Ross von Metzke | March 16, 2006

OK, I know lots of people will likely be livid with me for writing this blog, particularly my roomie Charles, but after reading countless stories about the controversy with this whole Oprah Book Club scandal, I think I can finally put into words why I'm over the big O.

There is not a doubt in my mind that Oprah has done millions of wonderful, charitable deeds for the people of the world. From her work in Africa to her daily efforts at home to shine a light on the common man, I don't for one second doubt her dedication to making the world a better place.

But somewhere along the way, she lost sight of the career she started out in – journalism, and that's a shame, because for a time, she was a damn good one. In m gossip columns and opinion pieces, I get to express my opinions bluntly without fear of offending anyone or getting the facts wrong. It's my ass on the line, and if I say something offensive, I'm the only one who goes down in the end. But when I've got my journalists hat on, it's my job to remain impartial, to present the facts as I know them and create a balanced story in which all sides of the story are told. Regardless of my opinion, this is my job and my duty.

I first noticed Oprah had let her job title lax a bit when she sat down with author Terry McMillan and her now ex-husband Johnathan to talk about whether or not he indeed deceived her when he married McMillan only to come out of the closet 8 years later. For those of you who remember the movie How Stella Got Her Groove Back, it's based on McMillan's real life experience of falling in love with a much younger man. So imagine her surprise when he turned out to be a homo.

I'm not saying I agree with one side or the other... hell; I frankly could care less about the plight of a multi-million copy selling author. But the interview I saw with Oprah was completely one-sided. Accusations were flung at Jonathon by both Oprah and an extremely verbally abusive McMillan right and left. Even after McMillan admitted to calling Jonathan a faggot and threatening his life repeatedly, Oprah stood by the side of her strong, black, female friend. And then, just when I thought I must be dreaming – that Oprah couldn't possibly be so one sided and biased - she whipped out a copy of McMillan's latest book and announced to her audience she had just bought the rights to make it into a movie.

Ah.
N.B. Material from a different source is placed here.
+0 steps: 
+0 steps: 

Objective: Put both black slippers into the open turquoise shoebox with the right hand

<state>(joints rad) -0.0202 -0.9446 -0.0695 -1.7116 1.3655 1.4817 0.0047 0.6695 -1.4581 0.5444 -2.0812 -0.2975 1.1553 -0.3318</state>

So that's the answer. Oprah plays journalist until she takes a financial stake in the outcome of an interview, and then it's just business.

Moving on to this latest scandal: A Million Little Pieces, a harrowing of substance abuse and redemption written by author James Frey. We now know Frey made up a good deal of the book, lied to Oprah and his publisher about it and has since had his book deal revoked.

But before he came clean, when the accusations first started to fly, Oprah called them appalling, ridiculous, claimed they had no basis in truth. She wouldn't even entertain the possibility that a half dozen journalists could have possibly uncovered something worth looking into. Oprah didn't want to hear it.

Then Frey comes forward, and Oprah is "devastated." She says she feels betrayed, conned, she even brings the guy on her show and subjects him to a one hour verbal lashing for daring to mess with her and the people of America. But never once in this whole ordeal does Oprah bring herself into the equation. When given the opportunity to look into the accusations herself, she declined. When asked if there was a possibility Frey might be lying, she called it ludicrous. And when the truth finally came to the surface, Oprah did an about face and played the victim.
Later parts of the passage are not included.